More people, more pollution
The world’s growing population, and the need to keep people fed and healthy, are contributing to two kinds of pollution that have a major impact on the health of the planet’s ecosystems: nutrient pollution and toxic stress by chemicals.
Nutrient pollution occurs when fertilizers, primarily nitrogen and phosphorus, used in food production or coming from untreated wastewater, enter soils, groundwater and surface water and are transported towards coastal seas. This can cause a number of problems, including groundwater pollution, loss of habitat and biodiversity, creation of coastal dead zones, harmful algal blooms, fish kills and human health impacts.

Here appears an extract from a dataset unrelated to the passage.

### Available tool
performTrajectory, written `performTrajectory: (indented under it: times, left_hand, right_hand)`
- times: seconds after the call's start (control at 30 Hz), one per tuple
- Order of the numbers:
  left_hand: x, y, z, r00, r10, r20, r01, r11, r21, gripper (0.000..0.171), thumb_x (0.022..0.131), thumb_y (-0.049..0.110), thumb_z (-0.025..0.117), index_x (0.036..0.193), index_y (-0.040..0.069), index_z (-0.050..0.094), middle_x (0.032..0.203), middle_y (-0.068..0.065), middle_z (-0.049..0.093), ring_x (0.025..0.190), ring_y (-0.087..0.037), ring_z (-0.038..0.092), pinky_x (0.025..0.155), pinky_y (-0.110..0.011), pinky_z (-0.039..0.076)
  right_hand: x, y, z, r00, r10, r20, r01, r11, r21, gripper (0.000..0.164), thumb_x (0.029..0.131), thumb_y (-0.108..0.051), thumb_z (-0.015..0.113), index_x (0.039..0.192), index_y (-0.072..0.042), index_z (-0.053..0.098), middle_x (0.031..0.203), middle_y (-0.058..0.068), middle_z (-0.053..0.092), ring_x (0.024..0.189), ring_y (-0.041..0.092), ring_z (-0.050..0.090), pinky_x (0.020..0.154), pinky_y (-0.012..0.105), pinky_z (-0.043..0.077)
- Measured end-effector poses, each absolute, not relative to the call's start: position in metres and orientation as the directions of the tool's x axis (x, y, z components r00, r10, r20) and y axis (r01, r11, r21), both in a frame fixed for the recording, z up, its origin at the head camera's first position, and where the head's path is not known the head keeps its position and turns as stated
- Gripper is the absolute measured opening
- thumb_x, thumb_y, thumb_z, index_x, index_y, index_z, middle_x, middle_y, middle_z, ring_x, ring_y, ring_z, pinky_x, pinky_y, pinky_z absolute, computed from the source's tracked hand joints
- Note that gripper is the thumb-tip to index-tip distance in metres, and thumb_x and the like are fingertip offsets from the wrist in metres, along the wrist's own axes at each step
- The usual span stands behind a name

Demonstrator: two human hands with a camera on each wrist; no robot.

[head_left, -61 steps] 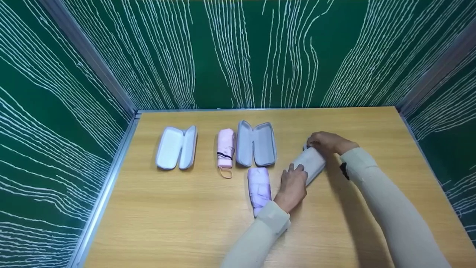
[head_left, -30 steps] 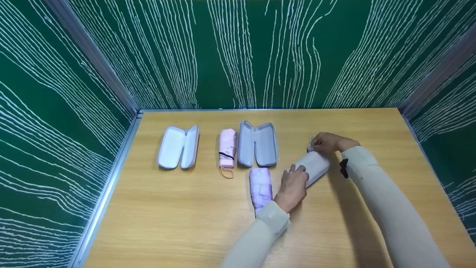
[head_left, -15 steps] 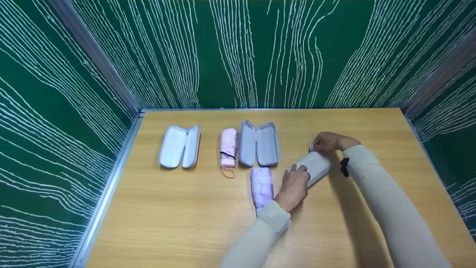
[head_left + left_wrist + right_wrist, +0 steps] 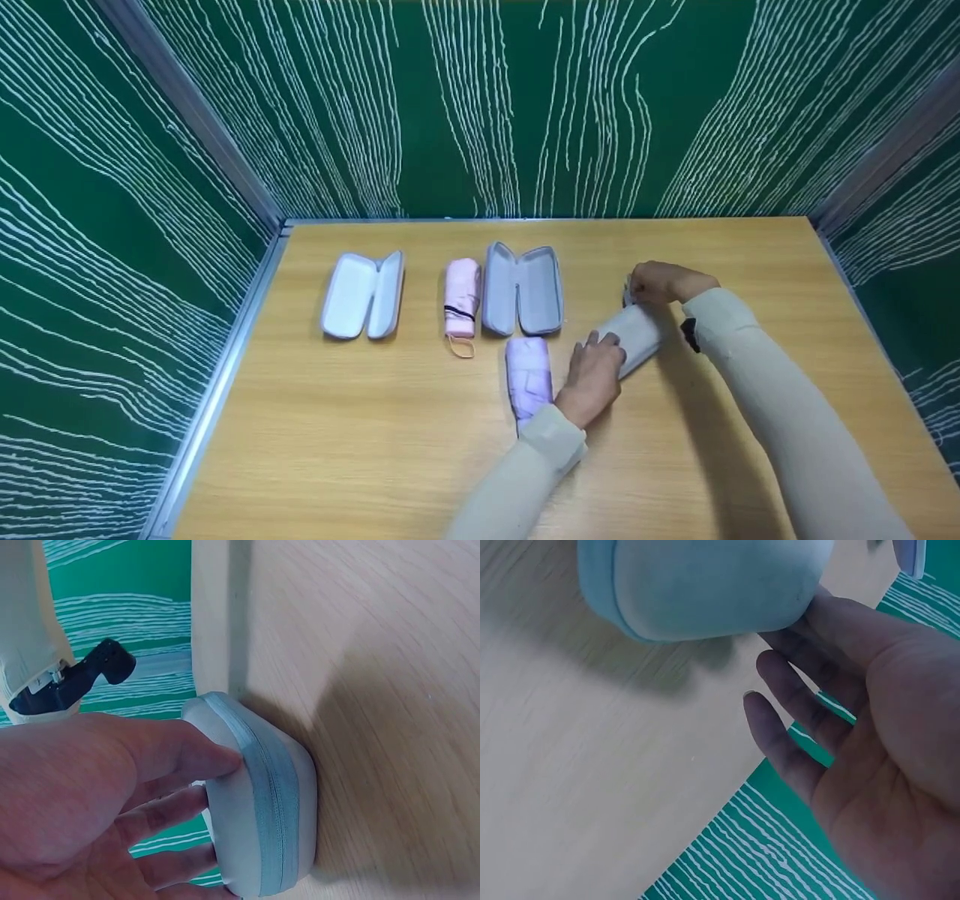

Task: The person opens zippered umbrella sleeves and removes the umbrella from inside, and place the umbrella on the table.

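Note:
In the head view, a pale grey zippered glasses case (image 4: 634,334) lies slanted at the right of the table. My left hand (image 4: 592,375) grips its near part from above. The left wrist view shows the thumb and spread fingers on the case's pale shell, beside the blue-grey zipper band (image 4: 274,802). My right hand (image 4: 664,283) is at the far end, where its fingers pinch close to a small grey tab (image 4: 628,291). In the right wrist view, thumb and index finger reach behind the case's corner, their tips hidden, while the other fingers are loosely bent.
A folded purple umbrella (image 4: 528,379) lies just left of my left wrist, partly under the sleeve. Behind it stand an unfolded grey case (image 4: 538,292) and a folded pink umbrella (image 4: 462,296). Farther left is an unfolded white-lined case (image 4: 349,296). Green walls enclose the wooden table (image 4: 337,435).
The case's far end has swung slightly right. My right hand has lifted a little and, in the last half second, shifted slightly left. My left hand stays on the case.

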State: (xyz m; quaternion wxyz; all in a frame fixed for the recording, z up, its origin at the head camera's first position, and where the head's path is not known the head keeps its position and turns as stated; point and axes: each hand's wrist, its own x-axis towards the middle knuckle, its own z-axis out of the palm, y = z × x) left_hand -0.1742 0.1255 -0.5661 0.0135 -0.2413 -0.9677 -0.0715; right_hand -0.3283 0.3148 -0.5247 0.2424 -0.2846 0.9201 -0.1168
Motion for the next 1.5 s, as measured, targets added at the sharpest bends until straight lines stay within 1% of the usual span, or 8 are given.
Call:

Harmful algae blooms may render water unsuitable for drinking, irrigation, bathing or swimming. Also, increased growth of algae may deplete oxygen, killing aquatic organisms. This may lead to bad odours that affect local tourism, and to massive fish kills that affect local fisheries. These algal blooms are becoming more and more common in world waters.
The importance of agriculture
In the Earth’s system, nutrient cycles have intensified dramatically in the past 50 years, with global nitrogen up 75 per cent and phosphorus up 92 per cent between 1970 and 2020. At the same time, the world’s population increased by three billion people. As a result, protein and phosphorus consumption and excretion also increased significantly, which reflects a growing number of people eating more meat and dairy products. However, nutrient flows related to food consumption are minor when compared to those from food production. Agriculture is now the most important source.
Aquatic life at risk
Around the world, about 40 per cent of the total population is connected to a sewage system, with wastewater treatment plants removing 26 per cent of the emissions from connected households. The remaining nitrogen and phosphorus in the untreated wastewater, plus effluents after treatment, contribute 15-17 per cent to total nutrient flows to water bodies.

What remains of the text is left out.